* _Prompt_:
A faithful copy of the whole listing is the goal. Match it exactly.

* _Data segment_:
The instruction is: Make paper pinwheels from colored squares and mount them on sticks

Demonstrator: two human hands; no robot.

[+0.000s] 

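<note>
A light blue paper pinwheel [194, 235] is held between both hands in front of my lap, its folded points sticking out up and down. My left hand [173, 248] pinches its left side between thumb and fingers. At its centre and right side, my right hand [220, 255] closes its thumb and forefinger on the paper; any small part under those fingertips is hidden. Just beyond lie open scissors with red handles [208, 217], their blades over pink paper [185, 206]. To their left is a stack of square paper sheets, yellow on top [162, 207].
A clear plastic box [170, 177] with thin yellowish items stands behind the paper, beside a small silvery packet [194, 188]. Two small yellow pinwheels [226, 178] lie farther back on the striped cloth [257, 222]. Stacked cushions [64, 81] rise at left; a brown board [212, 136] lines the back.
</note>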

* _Exercise output_:
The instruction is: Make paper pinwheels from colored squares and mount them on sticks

Demonstrator: two human hands; no robot.

[+0.000s] 

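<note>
A light blue paper pinwheel [194, 235] is held between both hands in front of my lap, its folded points sticking out up and down. My left hand [173, 248] pinches its left side between thumb and fingers. At its centre and right side, my right hand [220, 255] closes its thumb and forefinger on the paper; any small part under those fingertips is hidden. Just beyond lie open scissors with red handles [208, 217], their blades over pink paper [185, 206]. To their left is a stack of square paper sheets, yellow on top [162, 207].
A clear plastic box [170, 177] with thin yellowish items stands behind the paper, beside a small silvery packet [194, 188]. Two small yellow pinwheels [226, 178] lie farther back on the striped cloth [257, 222]. Stacked cushions [64, 81] rise at left; a brown board [212, 136] lines the back.
</note>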

This answer requires nothing further.